Necessity being the mother of invention, physicians began experimenting with mechanical substitutes for their hands. They tried a number of genital massage contraptions, among them water-driven gadgets (the forerunners of today’s shower massage devices), and pumping, steam-driven dildos. But the machines were cumbersome, messy, often unreliable, and sometimes dangerous.
Then in the late nineteenth century, electricity entered American homes, and the first electric appliances appeared: the electric fan, toaster, tea kettle, and sewing machine. In 1880, more than a decade before the invention of the electric iron and vacuum cleaner, an enterprising English physician, Dr. Joseph Mortimer Granville, patented the electromechanical vibrator.
Vibrators, both plug-in and later battery-powered, were immediate hits. They produced paroxysm quickly, safely, reliably, and as often as women desired. During the early 20th century, doctors lost their monopoly on hysteria treatment as women began buying the devices for themselves, thanks to advertisements in popular women’s magazines, among them: Needlecraft, Women’s Home Companion, and the Sears & Roebuck Catalogue, that era’s Amazon.com.
However, to make vibrators’ socially acceptable, their real purpose was disguised.
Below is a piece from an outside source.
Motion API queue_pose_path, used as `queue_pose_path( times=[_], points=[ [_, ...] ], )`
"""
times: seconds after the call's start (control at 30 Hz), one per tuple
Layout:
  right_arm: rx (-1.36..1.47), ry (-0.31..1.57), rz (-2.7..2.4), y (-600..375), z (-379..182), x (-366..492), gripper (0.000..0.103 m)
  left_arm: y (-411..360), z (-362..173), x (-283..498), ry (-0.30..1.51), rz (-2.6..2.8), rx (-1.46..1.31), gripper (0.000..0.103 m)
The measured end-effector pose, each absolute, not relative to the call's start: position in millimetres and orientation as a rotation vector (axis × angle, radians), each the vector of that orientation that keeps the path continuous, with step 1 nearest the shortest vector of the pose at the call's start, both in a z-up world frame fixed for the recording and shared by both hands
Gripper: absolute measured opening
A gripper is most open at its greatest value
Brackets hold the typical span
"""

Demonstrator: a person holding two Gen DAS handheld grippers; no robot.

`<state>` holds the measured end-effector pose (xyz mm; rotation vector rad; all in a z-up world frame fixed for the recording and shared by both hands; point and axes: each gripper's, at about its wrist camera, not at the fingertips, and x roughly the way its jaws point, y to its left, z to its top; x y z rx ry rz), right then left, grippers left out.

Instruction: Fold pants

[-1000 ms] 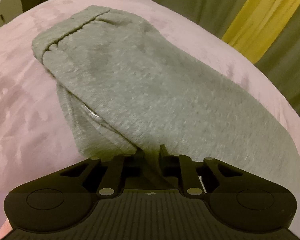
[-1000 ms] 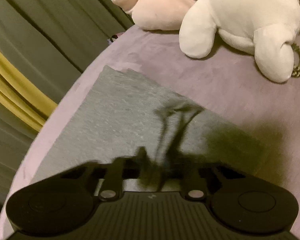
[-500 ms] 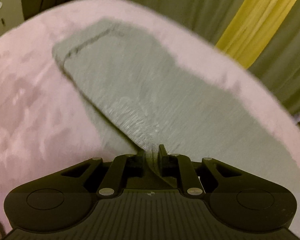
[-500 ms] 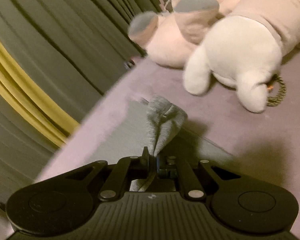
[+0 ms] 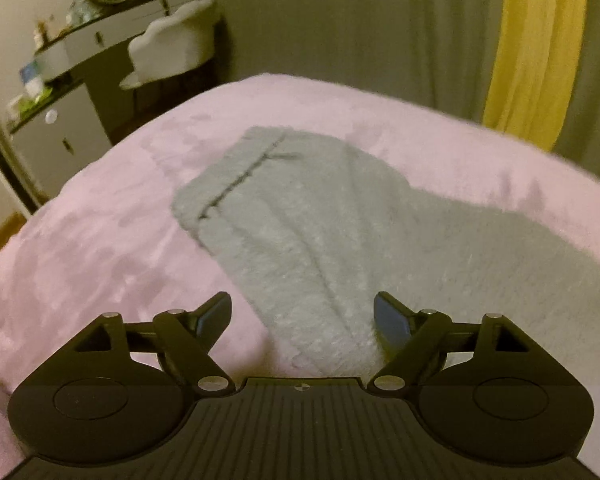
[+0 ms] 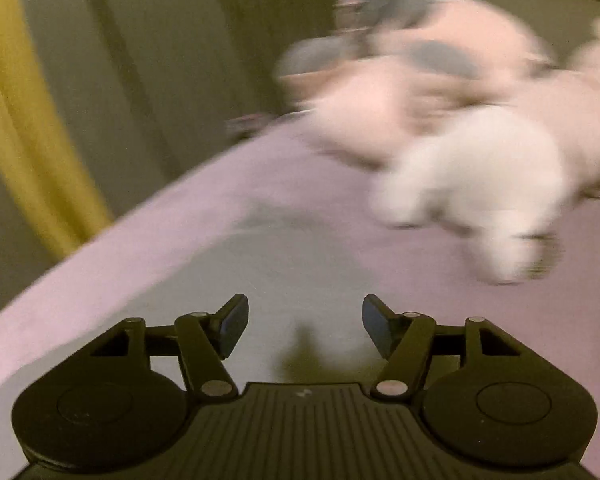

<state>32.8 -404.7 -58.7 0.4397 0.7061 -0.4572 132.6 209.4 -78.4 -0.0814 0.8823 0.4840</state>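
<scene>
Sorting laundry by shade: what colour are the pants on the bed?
Light grey pants, clearest in the left wrist view.

Dim, warm indoor light; yellowish cast over both views, no glare.

Left wrist view: fairly sharp at centre, mild softness on the grey pants [image 5: 340,240]. Fisheye bends the pink bed [image 5: 100,240] into a dome; dark vignette at the corners, strongest at 7 and 1 o'clock. Dresser [image 5: 60,80] at 10 o'clock is soft.

Right wrist view: heavy motion smear. Plush toys [image 6: 460,140] at 1–2 o'clock streaked, outlines lost. Curtain [image 6: 28,120] at 9 o'clock blurred. Black tool body at 6 o'clock stays crisp. A small dark shadow [image 6: 304,344] falls on the fabric just ahead of it.
</scene>
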Motion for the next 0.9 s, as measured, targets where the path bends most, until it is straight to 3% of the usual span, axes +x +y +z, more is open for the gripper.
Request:
queue_pose_path(
  times=[0.2, 0.27, 0.4, 0.57, 0.67, 0.77, 0.9],
  points=[
    [0.251, 0.837, 0.007, -241, -80, 131, 0.074, 199, -127, 143, 1.027, 0.510, 0.099, 0.084],
    [0.154, 0.850, 0.087, -192, -92, 152, 0.077, 203, -128, 139, 1.018, 0.511, 0.086, 0.091],
    [0.070, 0.918, 0.193, -131, -118, 183, 0.077, 221, -131, 134, 1.019, 0.504, -0.013, 0.094],
    [0.022, 0.869, 0.169, -98, -117, 201, 0.077, 237, -133, 128, 1.017, 0.473, -0.141, 0.095],
    [-0.010, 0.853, 0.137, -89, -122, 219, 0.087, 246, -135, 126, 1.020, 0.463, -0.189, 0.097],
    [-0.142, 0.926, 0.139, -79, -142, 228, 0.089, 251, -136, 124, 1.020, 0.457, -0.228, 0.097],
    [-0.245, 0.870, -0.036, -92, -132, 232, 0.091, 250, -137, 123, 1.012, 0.467, -0.218, 0.097]
  ],
)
They were called “personal massagers” (and still are in some catalogues today). But discerning women and advertising copy writers knew very well what “massagers” were all about. One 1903 advertisement in the Sears Catalogue touted a popular massager as “a delightful companion … all the pleasures of youth … will throb within you….”
Electricity gave women home vibrators, but within a few decades, electricity almost took them away. Movies were invented in 1890 and by 1891, pornography was being filmed. During the 1920s, vibrators began showing up in stag films, which stripped the devices of their disguise and quickly made them social unacceptable. Vibrator advertisements disappeared from the consumer media, and well into the 1970’s vibrators were hard to find. That changed when feminism emerged right arount the time that Hitachi introduced its Magic Wand, still the world’s most popular vibrator.
Today, dozens of models are available: plug-in, battery powered, waterproof, large, small, and tiny travel models (bullets). One-third of adult American women own at least one vibrator, many own several, and about half of vibrator owners use them in partner sex. And just think, we owe it all to physician fatigue.
Source:
Maines, Rachel. The Technology of Orgasm: “Hysteria,”” The Vibrator, and Women’s Sexual Satisfaction. Johns Hopkins University Press, 1999.